Starting with the line that holds "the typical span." and stopping after the line that holds "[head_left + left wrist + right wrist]", repeat the lines below word for word, without the pictures.
==== Supplied material
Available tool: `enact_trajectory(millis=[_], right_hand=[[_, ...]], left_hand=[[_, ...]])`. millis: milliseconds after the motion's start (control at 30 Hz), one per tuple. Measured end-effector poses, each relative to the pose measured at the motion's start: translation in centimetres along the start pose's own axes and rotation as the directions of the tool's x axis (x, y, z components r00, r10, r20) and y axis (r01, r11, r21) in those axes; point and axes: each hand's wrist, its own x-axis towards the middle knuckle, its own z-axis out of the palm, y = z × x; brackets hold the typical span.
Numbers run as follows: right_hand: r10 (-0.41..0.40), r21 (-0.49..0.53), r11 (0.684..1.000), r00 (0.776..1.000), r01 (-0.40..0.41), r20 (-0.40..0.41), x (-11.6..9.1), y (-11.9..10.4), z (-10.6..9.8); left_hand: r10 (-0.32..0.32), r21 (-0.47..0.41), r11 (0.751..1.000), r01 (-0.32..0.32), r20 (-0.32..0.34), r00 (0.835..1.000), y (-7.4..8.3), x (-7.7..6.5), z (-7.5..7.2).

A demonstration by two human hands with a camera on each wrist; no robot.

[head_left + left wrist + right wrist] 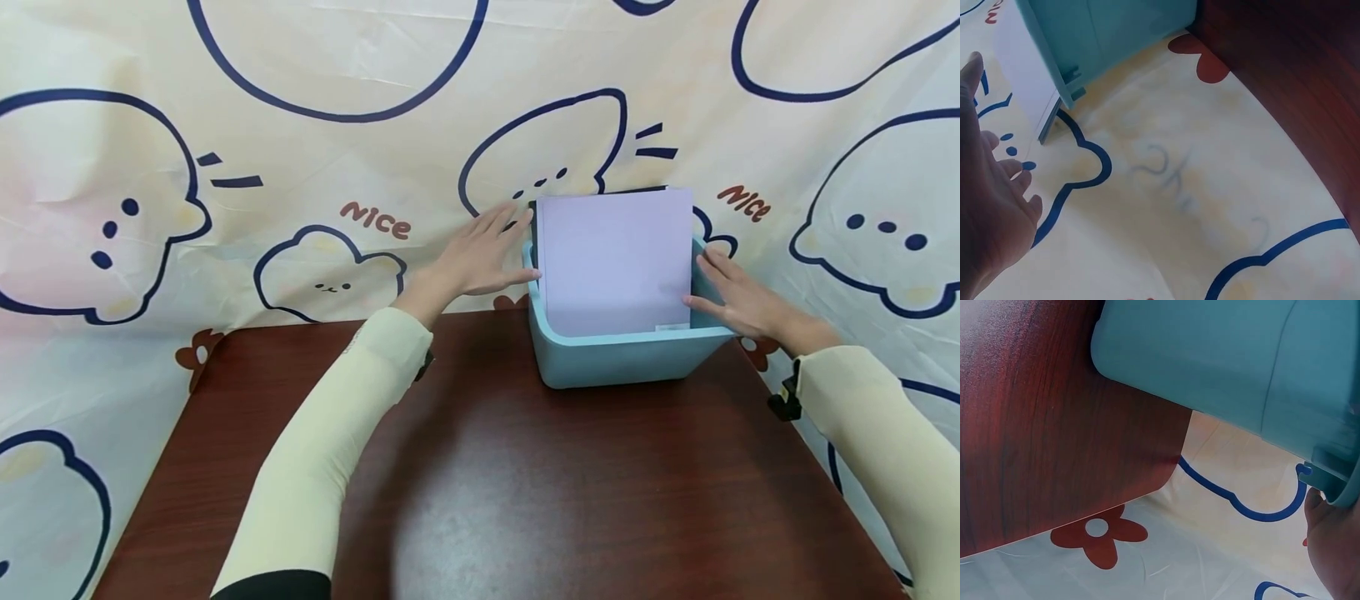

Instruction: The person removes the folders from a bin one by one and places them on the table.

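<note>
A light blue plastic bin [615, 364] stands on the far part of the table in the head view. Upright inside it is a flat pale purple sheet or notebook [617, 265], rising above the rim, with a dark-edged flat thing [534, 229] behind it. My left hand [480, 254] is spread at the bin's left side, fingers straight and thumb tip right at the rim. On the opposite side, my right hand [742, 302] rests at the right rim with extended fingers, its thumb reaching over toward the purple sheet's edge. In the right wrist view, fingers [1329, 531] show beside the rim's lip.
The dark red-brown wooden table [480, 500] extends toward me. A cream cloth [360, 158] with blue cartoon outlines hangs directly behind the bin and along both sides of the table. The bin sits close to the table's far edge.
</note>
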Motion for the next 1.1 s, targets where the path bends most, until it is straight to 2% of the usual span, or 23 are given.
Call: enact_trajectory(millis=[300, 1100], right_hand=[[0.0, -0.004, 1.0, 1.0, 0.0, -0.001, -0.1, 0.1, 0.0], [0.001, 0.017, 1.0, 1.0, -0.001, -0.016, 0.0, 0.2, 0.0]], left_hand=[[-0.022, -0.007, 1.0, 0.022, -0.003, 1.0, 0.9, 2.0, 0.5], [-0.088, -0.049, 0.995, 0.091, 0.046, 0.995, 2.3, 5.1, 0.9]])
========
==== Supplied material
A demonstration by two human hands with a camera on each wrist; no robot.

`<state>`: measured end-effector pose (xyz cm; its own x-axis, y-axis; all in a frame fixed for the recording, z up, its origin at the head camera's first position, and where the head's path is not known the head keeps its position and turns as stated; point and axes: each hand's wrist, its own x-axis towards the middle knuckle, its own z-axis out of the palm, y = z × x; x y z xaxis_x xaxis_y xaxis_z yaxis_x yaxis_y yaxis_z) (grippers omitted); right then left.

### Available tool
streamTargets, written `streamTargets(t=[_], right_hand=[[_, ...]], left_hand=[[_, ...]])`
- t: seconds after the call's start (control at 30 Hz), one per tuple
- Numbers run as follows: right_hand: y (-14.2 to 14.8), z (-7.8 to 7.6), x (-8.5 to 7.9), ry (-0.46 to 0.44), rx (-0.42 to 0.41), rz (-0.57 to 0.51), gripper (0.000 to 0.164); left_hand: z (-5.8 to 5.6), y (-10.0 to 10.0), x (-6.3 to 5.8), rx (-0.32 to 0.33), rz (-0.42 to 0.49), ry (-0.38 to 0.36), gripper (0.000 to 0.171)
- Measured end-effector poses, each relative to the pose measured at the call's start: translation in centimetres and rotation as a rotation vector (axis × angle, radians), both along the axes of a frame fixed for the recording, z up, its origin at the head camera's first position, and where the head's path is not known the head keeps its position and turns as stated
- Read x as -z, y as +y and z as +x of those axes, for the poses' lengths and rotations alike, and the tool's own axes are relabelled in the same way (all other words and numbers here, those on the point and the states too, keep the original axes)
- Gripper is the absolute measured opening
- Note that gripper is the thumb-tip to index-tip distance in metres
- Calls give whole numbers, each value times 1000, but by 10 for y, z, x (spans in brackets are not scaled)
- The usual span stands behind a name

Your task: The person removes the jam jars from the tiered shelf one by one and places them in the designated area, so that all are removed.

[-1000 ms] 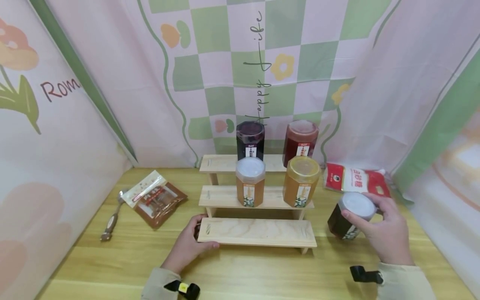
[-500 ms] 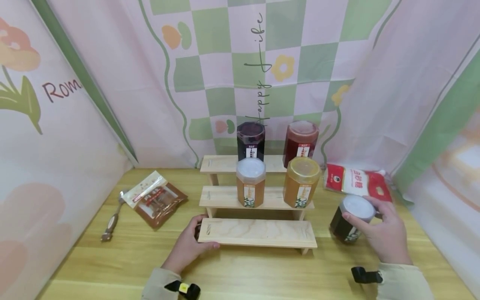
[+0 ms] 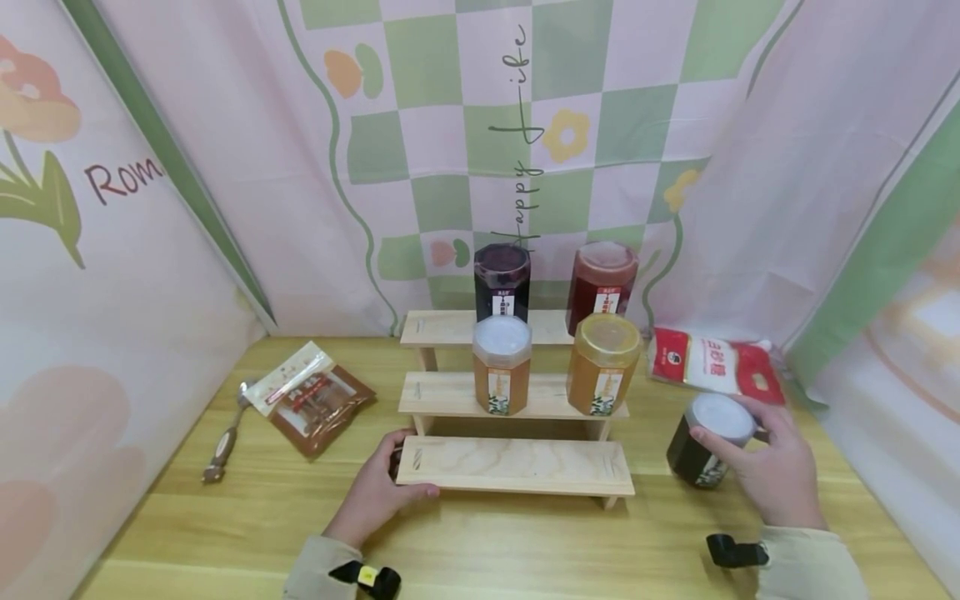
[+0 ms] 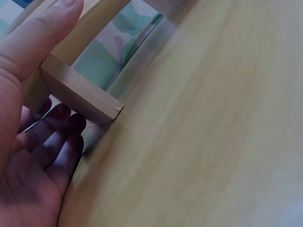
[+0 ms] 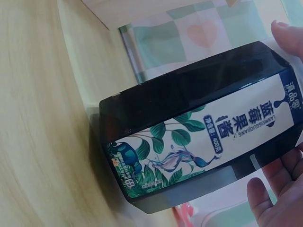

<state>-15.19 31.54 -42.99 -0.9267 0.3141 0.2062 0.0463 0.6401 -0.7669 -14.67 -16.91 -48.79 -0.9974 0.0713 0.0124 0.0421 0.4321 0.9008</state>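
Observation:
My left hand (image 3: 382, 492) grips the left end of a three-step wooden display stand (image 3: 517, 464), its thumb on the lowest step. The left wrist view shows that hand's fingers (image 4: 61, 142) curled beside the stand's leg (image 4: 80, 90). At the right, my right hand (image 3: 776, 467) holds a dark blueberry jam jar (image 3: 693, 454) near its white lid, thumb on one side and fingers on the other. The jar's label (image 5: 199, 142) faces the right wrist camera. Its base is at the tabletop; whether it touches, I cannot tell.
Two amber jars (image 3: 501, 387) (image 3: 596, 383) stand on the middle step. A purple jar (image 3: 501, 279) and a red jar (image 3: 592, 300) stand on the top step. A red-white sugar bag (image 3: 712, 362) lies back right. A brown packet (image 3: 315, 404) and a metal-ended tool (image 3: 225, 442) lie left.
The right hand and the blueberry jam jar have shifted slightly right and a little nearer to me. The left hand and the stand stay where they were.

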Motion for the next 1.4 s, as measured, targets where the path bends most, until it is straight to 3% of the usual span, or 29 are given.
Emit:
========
• Answer to the problem
Available tool: `enact_trajectory(millis=[_], right_hand=[[_, ...]], left_hand=[[_, ...]])`. millis: milliseconds after the motion's start (control at 30 Hz), one per tuple. Measured end-effector poses, each relative to the pose measured at the motion's start: translation in centimetres along the start pose's own axes and rotation as the directions of the tool's x axis (x, y, z components r00, r10, r20) and y axis (r01, r11, r21) in those axes; point and axes: each hand's wrist, its own x-axis towards the middle knuckle, its own z-axis out of the palm, y = z × x; brackets hold the typical span.
Numbers run as follows: right_hand: r10 (-0.41..0.40), r21 (-0.49..0.53), r11 (0.684..1.000), r00 (0.776..1.000), r01 (-0.40..0.41), r20 (-0.40..0.41), x (-11.6..9.1), y (-11.9..10.4), z (-10.6..9.8); left_hand: r10 (-0.32..0.32), r21 (-0.47..0.41), r11 (0.751..1.000), r01 (-0.32..0.32), r20 (-0.32..0.34), r00 (0.835..1.000), y (-7.4..8.3), x (-7.7..6.5), z (-7.5..7.2).

A demonstration by two human hands with a camera on each wrist; no robot.

[head_left + left wrist + right wrist] 

With that, the exercise is done.